«L’art de la cordée pour sublimer son leadership». Tel est le bandeau barrant la page de couverture de S’élever ensemble, dernier ouvrage de Pascal Sancho. L’auteur, guide de haute montagne et officier de police judiciaire, a œuvré pendant trente ans comme secouriste des unités de la Police nationale dans les Hautes-Pyrénées et réalisé plus d’un millier d’interventions. Il en a tiré ce guide, récit de ses plus notables interventions.
Pascal Sancho a un credo : croire en la nature humaine «dans ses bons côtés». Selon lui, c’est toujours la personne qui fait la différence. Et il interroge : «Es-tu capable de transmettre tes fragilités, tes atouts ? Notre métier, c’est l’humain. L’aventure humaine, si elle n’est pas partagée, n’a pas de sens. Il faut se mettre à disposition des autres. Le lien est le cœur du problème. Notre société nous a fait croire qu’on pouvait se débrouiller sans les autres. Le plus gros patrimoine consiste en ce que transmettent les anciens».
Lui, apporte en plus un savoir nouveau. En 1983, par exemple, la marche de nuit n’était pas envisageable. «Pour moi, on va quand même les chercher, quelle que soit l’heure». Le CRS dit avoir été parfois contesté dans le choix de ses décisions. «La base, c’est la communication ouverte, dit-il. Je prends la responsabilité, je suis capable d’appliquer une décision même si ce n’est pas la mienne. Après, on effectue un retour d’expériences, on en tire la substance. On dépersonnalise. On a les défauts, les qualités. Mais la décision est toujours prise dans l’intérêt de la victime».
Leur tâche n’est jamais facile. «Est-ce qu’on obtient quelque chose dans la facilité ? Concernant l’engagement, les nouvelles générations ont les mêmes idées, des visions héroïques ou romantiques […] On ne voit pas nos familles.
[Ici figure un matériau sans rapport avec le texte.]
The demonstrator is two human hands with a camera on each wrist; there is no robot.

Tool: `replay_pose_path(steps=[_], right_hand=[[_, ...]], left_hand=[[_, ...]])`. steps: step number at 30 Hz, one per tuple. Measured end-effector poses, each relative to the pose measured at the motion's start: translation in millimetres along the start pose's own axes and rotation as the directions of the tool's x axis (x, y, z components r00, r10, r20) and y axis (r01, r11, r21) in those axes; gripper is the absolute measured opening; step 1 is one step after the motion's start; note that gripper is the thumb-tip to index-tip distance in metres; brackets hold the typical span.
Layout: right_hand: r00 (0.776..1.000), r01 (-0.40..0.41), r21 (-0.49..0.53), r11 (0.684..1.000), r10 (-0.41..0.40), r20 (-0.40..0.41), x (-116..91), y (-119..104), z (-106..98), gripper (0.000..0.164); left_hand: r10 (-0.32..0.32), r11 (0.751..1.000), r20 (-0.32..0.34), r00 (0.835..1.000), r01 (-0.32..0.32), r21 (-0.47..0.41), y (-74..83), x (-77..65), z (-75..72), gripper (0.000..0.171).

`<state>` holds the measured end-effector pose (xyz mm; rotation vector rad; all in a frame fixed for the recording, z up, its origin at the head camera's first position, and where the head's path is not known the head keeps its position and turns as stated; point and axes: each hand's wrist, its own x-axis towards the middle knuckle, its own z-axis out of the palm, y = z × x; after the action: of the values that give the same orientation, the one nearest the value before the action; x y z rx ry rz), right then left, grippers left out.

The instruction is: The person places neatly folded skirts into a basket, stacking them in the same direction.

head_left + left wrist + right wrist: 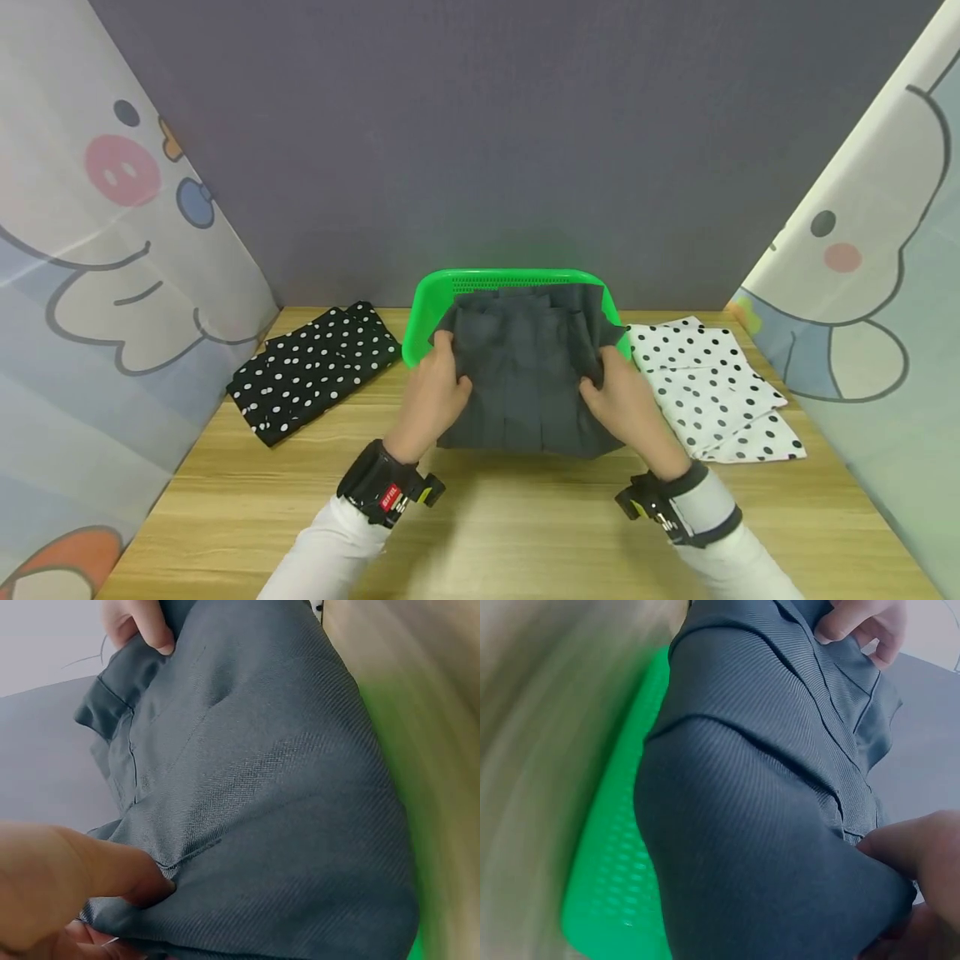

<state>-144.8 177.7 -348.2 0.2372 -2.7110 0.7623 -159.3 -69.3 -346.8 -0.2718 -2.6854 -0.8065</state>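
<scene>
A folded dark grey garment point(525, 375) hangs between my two hands, just in front of and partly over a green plastic basket point(422, 321). My left hand point(438, 392) grips the garment's left edge, thumb pressed on the cloth point(142, 881). My right hand point(618, 400) grips its right edge, fingers curled into the fabric point(907, 851). In the left wrist view the grey garment point(262, 802) fills the frame; the other hand's fingers point(142, 622) pinch its far edge. In the right wrist view the garment point(750, 825) lies above the green basket's mesh wall point(619, 870).
A black cloth with white dots point(315, 367) lies folded on the wooden table point(510, 525) at the left. A white cloth with black dots point(712, 392) lies at the right. Cartoon-printed curtains close in both sides; a grey wall stands behind.
</scene>
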Motion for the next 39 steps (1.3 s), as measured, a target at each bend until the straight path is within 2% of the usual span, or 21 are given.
replay_pose_path(steps=[6, 11, 17, 22, 27, 34, 39], right_hand=[[0.999, -0.016, 0.000, 1.000, 0.016, 0.031, 29, -3, -10, 0.039], [1.000, -0.007, 0.002, 1.000, 0.007, 0.029, 51, -3, -15, 0.042], [0.998, -0.029, 0.017, 0.999, 0.028, 0.059, 77, -1, -17, 0.046], [0.992, -0.076, 0.000, 0.997, 0.076, 0.104, 96, 2, -14, 0.051], [0.980, -0.118, -0.020, 0.993, 0.119, 0.159, 111, 7, -6, 0.054], [0.952, -0.144, -0.053, 0.988, 0.153, 0.264, 127, 14, 4, 0.056], [0.932, -0.154, -0.080, 0.985, 0.172, 0.320, 135, 19, 12, 0.055]], left_hand=[[0.011, 0.999, -0.032, 0.999, -0.009, 0.040, 5.6, 30.0, -7.5, 0.055], [-0.010, 0.997, -0.016, 1.000, 0.012, 0.071, 10.5, 55.1, -13.2, 0.056], [0.011, 0.997, -0.009, 1.000, -0.010, 0.079, 10.5, 81.3, -12.9, 0.055], [0.005, 0.995, 0.003, 1.000, -0.005, 0.104, 8.0, 98.0, -6.7, 0.055], [-0.036, 0.992, 0.051, 0.998, 0.029, 0.123, 3.7, 111.1, 3.3, 0.056], [-0.132, 0.985, 0.155, 0.979, 0.112, 0.130, -1.5, 125.9, 18.1, 0.060], [-0.167, 0.979, 0.197, 0.966, 0.139, 0.146, -4.8, 134.8, 27.4, 0.062]])
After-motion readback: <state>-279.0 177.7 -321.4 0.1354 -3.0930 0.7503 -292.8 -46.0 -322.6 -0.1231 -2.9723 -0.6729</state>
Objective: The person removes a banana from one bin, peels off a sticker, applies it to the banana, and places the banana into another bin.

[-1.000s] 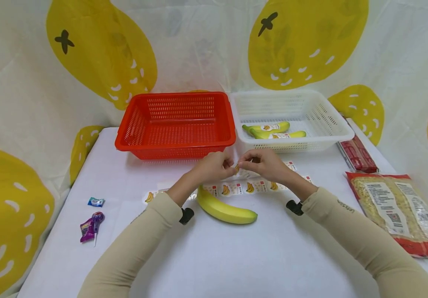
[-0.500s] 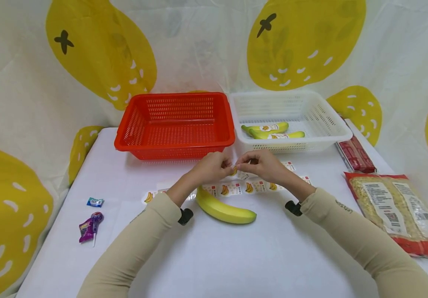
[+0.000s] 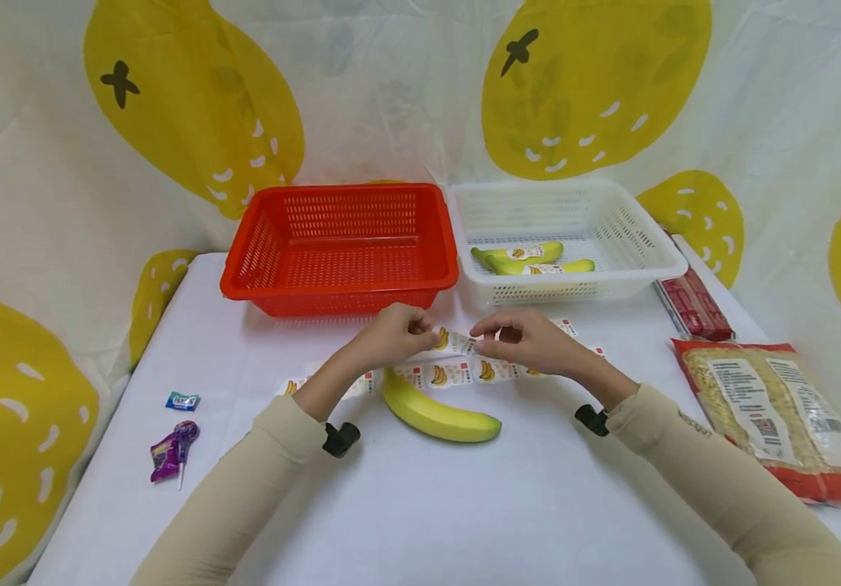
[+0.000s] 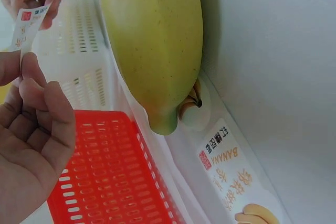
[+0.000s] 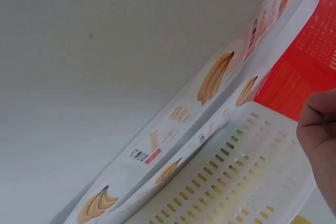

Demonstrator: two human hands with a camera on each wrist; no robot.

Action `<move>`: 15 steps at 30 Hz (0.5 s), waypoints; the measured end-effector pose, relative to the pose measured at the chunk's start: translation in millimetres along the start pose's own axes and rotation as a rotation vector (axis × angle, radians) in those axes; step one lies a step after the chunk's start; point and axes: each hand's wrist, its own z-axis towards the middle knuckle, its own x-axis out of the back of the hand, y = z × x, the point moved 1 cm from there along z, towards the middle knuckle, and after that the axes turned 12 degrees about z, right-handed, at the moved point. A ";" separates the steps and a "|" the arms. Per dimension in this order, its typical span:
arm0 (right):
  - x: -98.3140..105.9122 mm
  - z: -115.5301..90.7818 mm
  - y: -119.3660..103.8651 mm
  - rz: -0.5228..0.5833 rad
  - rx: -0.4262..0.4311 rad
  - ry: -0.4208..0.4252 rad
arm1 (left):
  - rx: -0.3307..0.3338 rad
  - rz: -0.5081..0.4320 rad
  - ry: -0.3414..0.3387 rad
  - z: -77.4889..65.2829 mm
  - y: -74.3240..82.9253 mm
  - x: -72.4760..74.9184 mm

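Note:
A small white banana label (image 3: 453, 341) stretches between the two hands, above a strip of similar labels (image 3: 452, 374). My left hand (image 3: 393, 335) pinches its banana-picture end between thumb and finger. At the other end are the fingertips of my right hand (image 3: 526, 340), which appear to hold that edge. In the left wrist view the label (image 4: 27, 27) is bent and twisted. Just below the hands lies a yellow banana (image 3: 438, 413), its stem end over the label strip. The right wrist view catches only a few bent fingers (image 5: 320, 124).
Behind the hands stand a red basket (image 3: 339, 285) and a white basket (image 3: 574, 285); two labelled bananas (image 3: 530, 259) lie in the white one. A wrapped candy (image 3: 182, 401), a lollipop (image 3: 184, 439) and a purple packet (image 3: 164, 457) are at left. A grain bag (image 3: 772, 407) and red box (image 3: 694, 305) are at right.
The hands have moved apart, the left one leftward and the right one slightly rightward. The label, earlier mostly hidden by the fingers, now shows spread between them. The banana has stayed put.

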 end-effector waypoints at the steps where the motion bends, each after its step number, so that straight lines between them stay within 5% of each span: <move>1: -1.9 -0.8 -1.5 -0.010 0.017 -0.008 | 0.001 -0.010 -0.001 -2.3 0.3 0.8; 8: -13.0 0.9 -9.0 -0.046 0.114 0.016 | -0.018 -0.051 -0.006 -11.2 -0.2 2.7; 15: -20.3 1.1 -8.5 0.024 0.038 0.002 | -0.026 -0.057 -0.018 -17.4 -5.0 3.6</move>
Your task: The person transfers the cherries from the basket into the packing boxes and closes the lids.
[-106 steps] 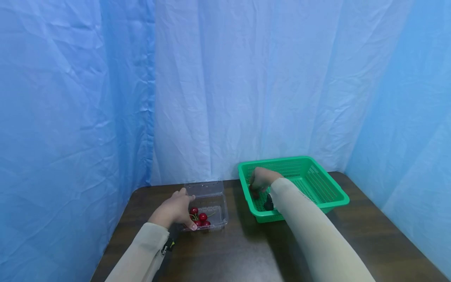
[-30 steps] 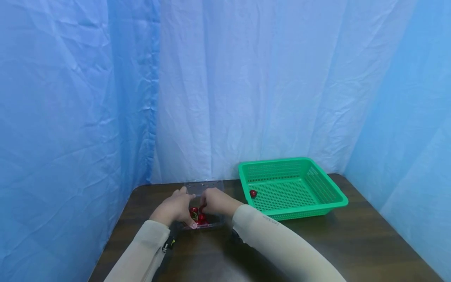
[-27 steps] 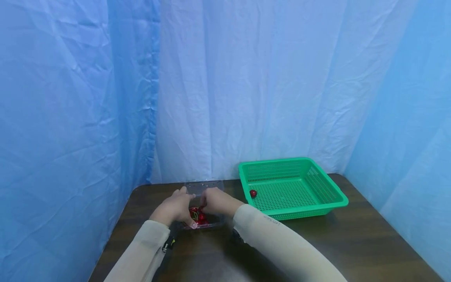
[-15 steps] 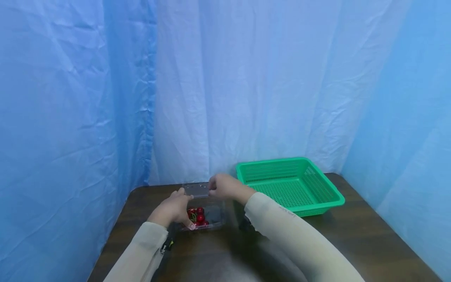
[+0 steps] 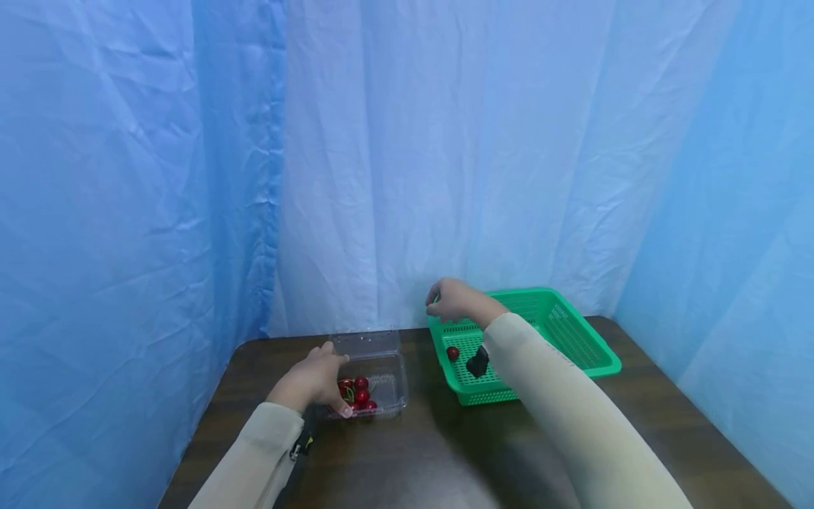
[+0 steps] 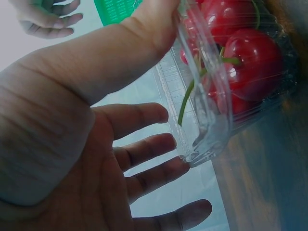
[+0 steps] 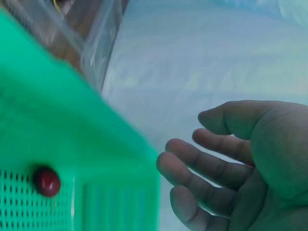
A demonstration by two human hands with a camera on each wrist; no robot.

Les jeunes voudraient bien rentrer le soir à la maison. On leur dit qu’ils n’y seront pas. C’est un sacrifice qu’il faut accepter. On vivait pour travailler, les jeunes travaillent pour vivre. Nous sommes 25 à avoir divorcé (sur quarante)».
La culpabilité que porte le guide est de ne pas avoir eu de limites. Il avait du mal à couper une semaine. «Pour les jeunes, c’est différent. Ils savent débrancher. Si tu es concentré H 24, tu ne seras pas aussi efficace». La moyenne d’âge à la compagnie de Lannemezan (Hautes-Pyrénées) est de 40-45 ans. Ils se sont battus pour qu’il n’y ait pas de limites d’âge. «On a des hommes qui ont 55 ans et sont toujours efficaces. Notre travail, c’est l’éloge de la différence et de la complémentarité». Et de reconnaître, modeste : «tu n’es pas là pour prendre les bonnes décisions, mais plutôt envisager les moins mauvaises».
La perfection n’existe pas. Des regrets sur certaines missions ? Il a perdu un copain parce que le secours ne s’est pas bien passé au moment du treuillage. «Après un tel accident, on est dans la souffrance. Mais c’est avec ces moments terribles qu’on progresse. Tu apprends plus de tes échecs.»
Pour le recrutement, Pascal Sancho avoue avoir du mal à trouver aujourd’hui des volontaires. «Il nous faut changer de discours. Le stage est trop dur, les gens pensent qu’ils ne vont pas y arriver. Il faut insister sur la notion de plaisir qu’on trouve à travailler dans notre spécialité. C’est un moteur. Tu as plaisir à partir, à monter dans l’hélico.»
L’action protège et évite de trop penser. Chacun dans sa fonction, est utile. Certains vont se révéler. Le malingre timide devient le plus fort. «Il faut gérer le moment où il faut mettre le paquet, raconte le guide. Si on perd le match, on perd un homme. Je n’avais pas d’état d’âme à mourir en mission. J’en ai accompagné sept avec le drapeau tricolore. Quand tu es dans cette passion, c’est dur à expliquer. Depuis 1958 cinquante hommes décédés. C’est trop ! Pourtant, tous les plus jeunes que j’ai eu en face de moi, après la mort d’un des leurs, cela les a renforcés dans leur choix. Ils le disent tous : je vais repartir plus fort.»